Ed Seymour, the proprietor of a Sycamore, Ill., paint company, was in search of an easy way to demonstrate his aluminum coating for painting radiators. His wife suggested a makeshift spray gun, like those used for deodorizers. And so, in 1949, Seymour mixed paint and aerosol in a can with a spray head. As it turned out, compressing paint in a can made for a nice finish.

Many credit the birth certificate of graff to Phil.Illadelphia in the 1960s, and as soon as the mid-seventies, graffiti had a “Golden Age,” having spread across the Northeast hitting NYC in the early 70s cans in hands.

Check out a gallery of photographer Henry Chalfant‘s photos of subways in the Golden Age. Our city would never be the same.

From Subway Art by Martha Cooper (who recently received a Houston Street tribute for her 70th) and Henry Chalfant:

[H. Chalfant BLADE MAZE]

[BLADE MAZE. H. Chalfant ]

[Revolt Min 1981. H.Chalfant}

Maybe you lived through the Golden Age, maybe you used to write, or maybe you still do. Whether you ran solo or were part of a crew, graffiti is as exhilarating and dope as much now as it was back then.


Because now graff is generally considered an accepted and sought-after medium of art, not to mention a permanent (no pun intended) and significant part of our city’s history.

I decided to call some old friends and make some new ones for this little featurette. Luckily, I didn’t burn any bridges when I handed in my training wheel can for a pen.

[Cops in the train, the Bronx, 1981Revolt Min, 1981. M.Cooper]

Ladies and Gents – graffiti artists who not only grace our streets with their art, but actually make a living selling their work:

First up in this series, 2ESAE (aka Mike Baca) and SKI (aka Fernando Romero).


These Queens-born, Brooklyn-based best friends just installed an exhibit in the Citigroup Building. Talk about doing big things.

Made possible by Pop International, UR New York and corporate America are entwined whether they like it or not.

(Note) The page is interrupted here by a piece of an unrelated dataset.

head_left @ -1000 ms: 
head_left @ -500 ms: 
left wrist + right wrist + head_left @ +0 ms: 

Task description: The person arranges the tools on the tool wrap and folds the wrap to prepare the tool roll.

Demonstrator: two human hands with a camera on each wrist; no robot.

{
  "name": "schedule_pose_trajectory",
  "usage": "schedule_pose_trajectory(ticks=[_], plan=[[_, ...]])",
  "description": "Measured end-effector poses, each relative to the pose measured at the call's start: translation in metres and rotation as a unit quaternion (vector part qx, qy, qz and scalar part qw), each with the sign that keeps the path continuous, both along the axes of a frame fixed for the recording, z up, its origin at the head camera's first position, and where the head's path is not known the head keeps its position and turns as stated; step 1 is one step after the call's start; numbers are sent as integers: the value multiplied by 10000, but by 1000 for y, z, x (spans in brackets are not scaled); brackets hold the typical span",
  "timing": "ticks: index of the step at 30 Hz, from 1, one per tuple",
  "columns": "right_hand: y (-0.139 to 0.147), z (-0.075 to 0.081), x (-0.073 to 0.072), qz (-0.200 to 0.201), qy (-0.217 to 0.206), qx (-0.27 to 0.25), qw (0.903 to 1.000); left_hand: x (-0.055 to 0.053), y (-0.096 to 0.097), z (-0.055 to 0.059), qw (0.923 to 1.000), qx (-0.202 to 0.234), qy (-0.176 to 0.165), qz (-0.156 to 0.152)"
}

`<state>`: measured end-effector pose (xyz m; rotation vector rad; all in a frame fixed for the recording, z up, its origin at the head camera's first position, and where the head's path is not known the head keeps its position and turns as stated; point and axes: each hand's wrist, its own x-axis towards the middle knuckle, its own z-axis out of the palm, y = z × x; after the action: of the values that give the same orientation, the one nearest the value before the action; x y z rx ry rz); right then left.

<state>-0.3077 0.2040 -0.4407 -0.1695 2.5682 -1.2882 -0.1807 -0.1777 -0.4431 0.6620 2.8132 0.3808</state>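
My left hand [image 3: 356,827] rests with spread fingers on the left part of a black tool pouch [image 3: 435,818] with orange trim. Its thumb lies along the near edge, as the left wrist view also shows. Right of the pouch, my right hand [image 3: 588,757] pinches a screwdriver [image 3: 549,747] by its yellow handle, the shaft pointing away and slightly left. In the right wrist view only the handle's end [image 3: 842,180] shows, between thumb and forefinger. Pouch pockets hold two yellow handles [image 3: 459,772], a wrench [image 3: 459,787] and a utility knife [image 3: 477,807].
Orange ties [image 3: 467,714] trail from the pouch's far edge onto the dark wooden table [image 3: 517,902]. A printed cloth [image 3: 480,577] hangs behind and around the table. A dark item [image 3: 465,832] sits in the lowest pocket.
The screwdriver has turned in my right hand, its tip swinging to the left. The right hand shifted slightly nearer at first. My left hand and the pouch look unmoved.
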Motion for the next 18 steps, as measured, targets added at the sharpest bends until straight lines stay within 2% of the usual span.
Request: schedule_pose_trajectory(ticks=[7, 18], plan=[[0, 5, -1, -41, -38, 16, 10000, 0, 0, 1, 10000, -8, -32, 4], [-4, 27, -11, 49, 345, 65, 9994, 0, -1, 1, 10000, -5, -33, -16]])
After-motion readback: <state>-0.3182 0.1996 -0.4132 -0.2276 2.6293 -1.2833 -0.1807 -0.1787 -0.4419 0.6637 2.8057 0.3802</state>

This duo also designed an interior that is featured on a new VH1 show, Black Ink Crew, and painted the inside of hot dog hut Los Perros Locos. They’ve been highlighted in magazines such as Time Out and Playboy. Check out their client list which ranges from Barney’s to 5 Pointz

Speaking with Mike, I called him a “heavy hitter.” He laughed and said “I think I might have to tweet that.”

Nothing, if not modest.

Or maybe it just hasn’t hit them yet that they have succeeded at turning an art form into art that people want to buy. Folks, it doesn’t get much more corporate than Citigroup. Besides, Wall Street of course, and hey, with these dudes, sky’s the limit.

And while we’re at it, let’s not forget UR New York has taken over the subway system. I’d say being viewed by millions of people weekly is one hell of an influence.  Check it out:

Be who you are. Made in New York,” is their motto. It is meant to promote creativity and to impress upon their fans to stand out and be  individuals.

Throughout every conversation we had, Fernando and Mike emphasized that they are all about giving back.  They also highlighted how important it is for them  to work with children- “the next generation of artists.”  They currently have a workshop with CAW [Creative Art Workshops for Kids] in Harlem.

They take nothing for granted and respect those who have helped along the way. “We don’t talk about shit, we are about it.”

The press, the exposure, the workshops and being featured in a corporate venue (with proceeds going to kids foundations); one might conclude that these imprints and their influence will ensure the UR New York legacy will resonate long after this humble pair retires. I’d say that’s being about it.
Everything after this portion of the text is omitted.